Он был мастер водить хлеб-соль со всяким и быть вечно в доброй приязни со всеми, держась и не очень далеко, и не очень близко. Когда же обстоятельства побуждали высказаться, то он предпочитал засесть дома и слечь в постель, сказываясь хворым. Приказав запереть ворота, он болел, покуда событие совершалось… болел, как говорили, «лихорадкой в пятках».
Так проболел он при ссылке Меншикова, за время пыток и казни Волынского. Точно так же опасно хворал он первые дни после ссылки Бирона, а равно и во дни ареста правительницы Анны с младенцем императором.
Царствование «дщери Петровой» было самое приятное, спокойное и выгодное для графа Иоанна Иоанновича. Он был осыпан милостями императрицы и, как брат «птенца» Петра Великого, был сделан генералом, сенатором и подполковником Семеновского полка. И в первый свой приезд в сенат новый сенатор предложил воздвигнуть золотую статую государыне. Сенат единогласно присоединился к этому предложению, но царица отклонила от себя эту честь.
За это же время случилось три нравственных переворота в его жизни.
Во-первых, не знав дружбы, он вдруг действительно познал дружбу, привязавшись искренне и сердечно к гетману графу Кириллу Разумовскому. Затем, второй переворот был тот, что граф приучил себя через силу нюхать табак, потому что получил от императрицы великолепную табакерку, осыпанную бриллиантами и яхонтами с ее изображением в виде нимфы. Подобный же портрет имел от государыни только один граф Алексей Григорьевич Разумовский, на яблоке из агата, украшавшем трость.
Третье событие в жизни графа Скабронского, или переворот, случившийся с ним, произошел еще в последний год царствования Анны Иоанновны. Граф, будучи уже шестидесяти лет от роду, всеми силами и всеми слабостями себялюбивой души своей предался, как младенец безгласный, в руки очаровательницы. Все остальные, до этой, были рабынями графа. Но и это продолжалось недолго, так как «владычица» его умерла вскоре.

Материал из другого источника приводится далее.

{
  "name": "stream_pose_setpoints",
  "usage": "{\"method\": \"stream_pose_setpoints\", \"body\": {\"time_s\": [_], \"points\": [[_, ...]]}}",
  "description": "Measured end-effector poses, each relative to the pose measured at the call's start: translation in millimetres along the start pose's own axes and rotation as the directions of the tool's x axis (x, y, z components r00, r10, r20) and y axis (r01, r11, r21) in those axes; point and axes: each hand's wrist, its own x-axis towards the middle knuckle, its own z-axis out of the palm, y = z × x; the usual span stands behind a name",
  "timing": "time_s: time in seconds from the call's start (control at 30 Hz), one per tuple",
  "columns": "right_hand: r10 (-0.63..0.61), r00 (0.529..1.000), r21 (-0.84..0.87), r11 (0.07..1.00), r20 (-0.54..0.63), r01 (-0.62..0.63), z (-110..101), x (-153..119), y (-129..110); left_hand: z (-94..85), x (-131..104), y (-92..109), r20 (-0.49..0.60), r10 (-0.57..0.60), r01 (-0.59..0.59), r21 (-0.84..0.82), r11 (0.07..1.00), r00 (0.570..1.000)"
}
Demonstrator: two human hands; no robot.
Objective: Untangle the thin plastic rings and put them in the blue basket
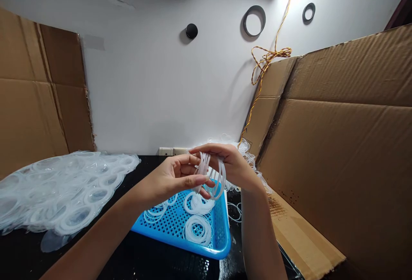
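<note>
Several translucent white rings (203, 165), thin and flexible, are held up together between my two hands. My left hand (180, 172) pinches the bunch, thumb in front and fingers behind. From the right, my right hand (230, 159) curls over the rings, with some of them looped around its fingers; part of its grip is hidden behind the rings. Below both hands stands a blue perforated plastic basket (180, 242). Inside it lie coiled stacks of similar rings (197, 230), one near the front right corner and others behind and to the left.
A large pile of translucent sheets with round holes (96, 181) covers the left of the black table (154, 263). Loose rings (234, 212) lie right of the basket. Cardboard panels (347, 151) stand on both sides. A yellow twisted cord (265, 65) hangs against the white wall (161, 78).
</note>
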Motion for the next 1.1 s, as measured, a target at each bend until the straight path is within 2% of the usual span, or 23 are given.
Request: {"method": "stream_pose_setpoints", "body": {"time_s": [0.2, 0.37, 0.5, 0.63, 0.73, 0.83, 0.93, 1.03, 1.1], "points": [[0.001, 1.0, -0.252, 0.968, 0.02, 0.004, -1.0, 1.6, 2.5, -2.3, 4.8, -7.6, -0.046, -0.012, 0.022, 0.227, 0.974, 0.999], [0.06, 0.997, -0.322, 0.946, 0.058, -0.038, 1.0, 4.4, 11.1, -6.4, 11.0, -14.1, -0.048, -0.056, 0.07, 0.356, 0.932, 0.997], [0.116, 0.986, -0.346, 0.936, 0.118, -0.069, 0.9, 5.9, 15.6, -10.2, 16.5, -18.9, -0.01, -0.082, 0.082, 0.292, 0.953, 0.997], [0.184, 0.956, -0.267, 0.956, 0.227, -0.121, -5.1, 4.9, 16.7, -14.1, 20.6, -21.1, 0.032, -0.048, 0.039, 0.246, 0.969, 0.998], [0.191, 0.949, -0.273, 0.955, 0.252, -0.12, -13.0, 2.6, 16.2, -18.1, 23.2, -23.1, 0.04, -0.035, 0.025, 0.231, 0.973, 0.999], [0.209, 0.941, -0.336, 0.935, 0.267, -0.113, -21.7, 0.0, 15.1, -25.4, 25.7, -25.4, -0.009, -0.037, 0.038, 0.207, 0.978, 0.999], [0.27, 0.928, -0.378, 0.912, 0.257, -0.161, -28.7, -2.3, 14.2, -36.0, 27.3, -26.5, -0.093, -0.014, 0.031, 0.185, 0.982, 0.996], [0.325, 0.926, -0.375, 0.896, 0.194, -0.237, -31.5, -3.0, 14.3, -45.1, 27.4, -25.6, -0.151, -0.009, 0.02, 0.074, 0.997, 0.988], [0.377, 0.905, -0.375, 0.882, 0.198, -0.285, -31.0, -2.0, 16.5, -48.6, 26.7, -24.2, -0.158, -0.022, 0.017, -0.032, 0.999, 0.987]]}}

Под конец своего царствования императрица Елизавета, веря в честность графа, собиралась назначить его на одну из самых выгодных должностей в империи, при которой мудрено было не сделаться лихоимцем, а именно – на должность генерала кригскомиссара. Малоспособность, лень и года графа заставляли ближайших ей людей препятствовать этому назначению, но государыня была сердита на Глебова и упорно стояла на своем. Однако дело окончилось проще. Граф сам наотрез отказался от места «за преклонными годами». Дальновидный Иоанн Иоаннович расчел, что больная и все слабеющая государыня долго не проживет, стало быть, наступали минуты, в которые придется ему снова запирать ворота на запор и «хворать», так как все ожидали, что наследник престола начнет гнать все елизаветинское и гнуть на немцеву сторону. Пойдут опальные, ссылки, конфискации и
В самое Рождество после обеда, при известии о кончине императрицы, Иоанн Иоаннович сразу тяжко захворал, запер ворота, приказал дворне «прикурнуть» и не дышать. И в темном, неосвещенном доме своем он уселся с одной свечой, и то в опочивальне, окнами выходившей не на Неву, а во внутренний двор.

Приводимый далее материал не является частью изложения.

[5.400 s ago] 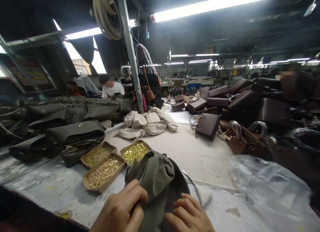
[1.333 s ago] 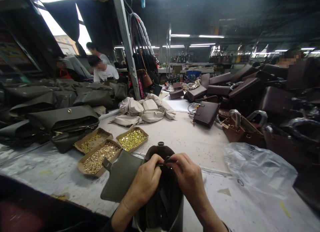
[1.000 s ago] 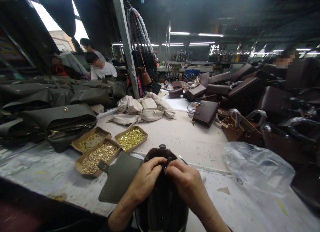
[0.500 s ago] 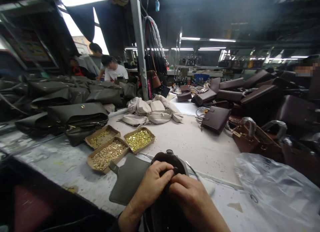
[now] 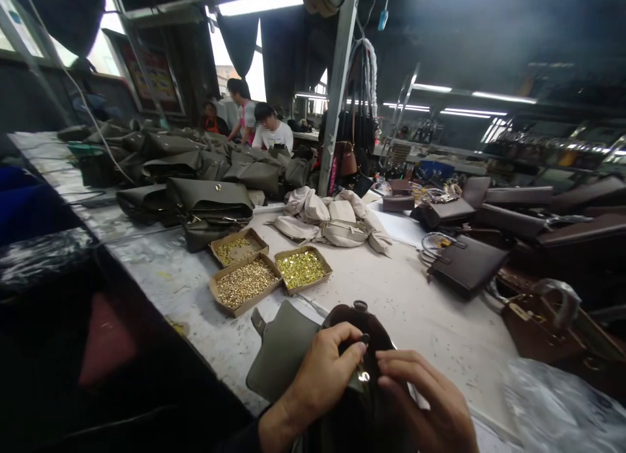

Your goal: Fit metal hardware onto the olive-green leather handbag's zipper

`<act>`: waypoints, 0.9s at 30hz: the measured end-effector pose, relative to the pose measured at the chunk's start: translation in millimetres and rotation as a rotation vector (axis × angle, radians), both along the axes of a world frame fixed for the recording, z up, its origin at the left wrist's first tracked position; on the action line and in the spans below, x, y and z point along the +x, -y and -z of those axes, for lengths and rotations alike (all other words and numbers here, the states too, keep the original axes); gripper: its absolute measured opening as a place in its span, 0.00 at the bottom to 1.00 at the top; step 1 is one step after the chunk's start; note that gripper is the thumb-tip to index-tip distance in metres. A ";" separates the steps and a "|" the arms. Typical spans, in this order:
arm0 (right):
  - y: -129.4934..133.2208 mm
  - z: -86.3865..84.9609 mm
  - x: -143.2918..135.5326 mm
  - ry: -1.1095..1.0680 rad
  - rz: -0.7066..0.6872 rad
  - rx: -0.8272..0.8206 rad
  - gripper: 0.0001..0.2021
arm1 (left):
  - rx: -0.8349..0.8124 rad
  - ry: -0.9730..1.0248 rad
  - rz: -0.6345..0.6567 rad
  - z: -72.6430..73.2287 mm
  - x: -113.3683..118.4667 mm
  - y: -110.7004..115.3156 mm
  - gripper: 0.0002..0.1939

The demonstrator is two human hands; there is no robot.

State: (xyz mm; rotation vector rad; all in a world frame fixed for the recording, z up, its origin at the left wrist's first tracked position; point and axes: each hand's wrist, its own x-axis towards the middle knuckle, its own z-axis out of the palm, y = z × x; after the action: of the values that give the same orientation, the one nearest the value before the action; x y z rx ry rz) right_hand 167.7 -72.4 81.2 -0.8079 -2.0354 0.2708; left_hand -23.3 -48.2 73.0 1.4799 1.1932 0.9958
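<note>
An olive-grey handbag is in front of me, its flap laid out to the left and its dark opening facing up. At the opening, my left hand pinches a small dark strap end between thumb and forefinger. Just below those fingers a shiny metal fitting shows on the bag. My right hand is at the right side of the opening, apart from the left, its fingers stretched toward the bag and holding nothing I can see. The bag's lower body is dark and partly hidden by both hands.
Cardboard trays of small gold metal pieces and yellow-gold pieces stand beyond the flap. Olive bags pile up at left, beige fabric bags in the middle, brown handbags at right. Clear plastic lies near right. People sit behind.
My view has turned left, so everything sits further right. My right hand has drawn away from my left, its fingers straightening. The left keeps its pinch, and the metal fitting is now visible.
</note>
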 end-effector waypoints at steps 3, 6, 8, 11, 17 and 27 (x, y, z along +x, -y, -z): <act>-6.1 -9.9 5.4 -0.085 0.131 -0.024 0.07 | -0.006 0.027 0.019 0.8 -0.9 0.9 0.08; -15.7 -13.6 5.6 -0.160 0.262 -0.053 0.06 | -0.014 0.036 0.032 0.4 -4.4 0.9 0.09; -23.0 -10.0 3.5 -0.209 0.304 -0.123 0.06 | -0.017 0.041 0.031 -0.1 -7.7 -0.1 0.09; -33.2 2.5 -0.4 -0.286 0.278 -0.315 0.10 | -0.026 0.044 0.030 -0.3 -11.4 -2.0 0.10; -56.5 23.4 -4.9 -0.329 0.293 -0.537 0.15 | -0.013 0.030 0.023 3.0 -10.7 -1.8 0.09; -163.9 14.1 -50.4 0.121 0.090 -0.435 0.14 | 0.055 0.060 -0.032 3.9 -10.4 7.5 0.07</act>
State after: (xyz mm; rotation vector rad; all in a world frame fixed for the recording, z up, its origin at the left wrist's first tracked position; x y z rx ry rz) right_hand 117.3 91.5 67.1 -1.2034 -2.0740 0.6410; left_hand -33.8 -55.7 69.1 1.4671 1.1580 1.0958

Не велев никого пускать, он особенно наказал не пускать во двор ни своего друга гетмана, ни кого-либо из его людей с посылкой ли, цидулей или с чем бы то ни было.

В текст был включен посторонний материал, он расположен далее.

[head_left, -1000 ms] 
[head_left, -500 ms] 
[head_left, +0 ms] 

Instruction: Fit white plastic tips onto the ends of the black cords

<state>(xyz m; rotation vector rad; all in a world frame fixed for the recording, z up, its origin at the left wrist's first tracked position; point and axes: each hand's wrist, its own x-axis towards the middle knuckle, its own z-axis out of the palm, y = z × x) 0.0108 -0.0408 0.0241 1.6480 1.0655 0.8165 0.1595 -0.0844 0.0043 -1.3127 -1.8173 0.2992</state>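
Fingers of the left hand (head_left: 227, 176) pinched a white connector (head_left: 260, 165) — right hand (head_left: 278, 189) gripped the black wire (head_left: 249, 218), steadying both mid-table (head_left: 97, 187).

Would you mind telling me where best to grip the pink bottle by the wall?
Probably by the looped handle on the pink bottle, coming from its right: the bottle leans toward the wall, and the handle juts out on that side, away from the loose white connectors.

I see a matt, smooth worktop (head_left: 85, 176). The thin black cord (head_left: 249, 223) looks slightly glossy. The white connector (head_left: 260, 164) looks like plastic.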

На этот раз граф хворал и недужился еще усерднее и даже в постель ложился, чутко прислушиваясь ко всякому слуху в городе, к малейшему шуму на улице и у ворот. Он заперся так крепко и болел так долго и прилежно, что некоторые его знакомые, хорошо знавшие это его «колено» при всякой перемене правительства, все-таки подумали, наконец, что старик и воистину умирает. Однако перед Масленицей граф узнал о нежданных милостях и щедротах нового императора, и ему стало полегче. А узнав главное, то есть что братья графы Разумовские не поехали и не поедут «глядеть, где солнце встает», а спокойно проживают в своих дворцах, оставаясь в тех же званиях гетмана и фельдмаршала, граф Иоанн Иоаннович сразу выздоровел. Велев отворить ворота и запрягать свою громадную карету цугом самых великолепных в столице вороных коней, он в парадном кафтане, во всех орденах и даже с табакеркой в кармане выехал из дому… Но он уж поразнюхал во время своего хворания, к кому теперь поближе подвинуться и от кого подальше отодвинуться.
Граф Скабронский прежде всего отправился во дворец и был принят государем равнодушно.
– Ни шатко, ни валко, ни на сторону! – выразился о приеме этом сам граф. – Тужить не тужи, а ликование отложи.
От государя граф прямо поехал к прибывшему вновь принцу Жоржу, затем к графу Воронцову, отцу фаворитки, а оттуда уже к другу своему гетману.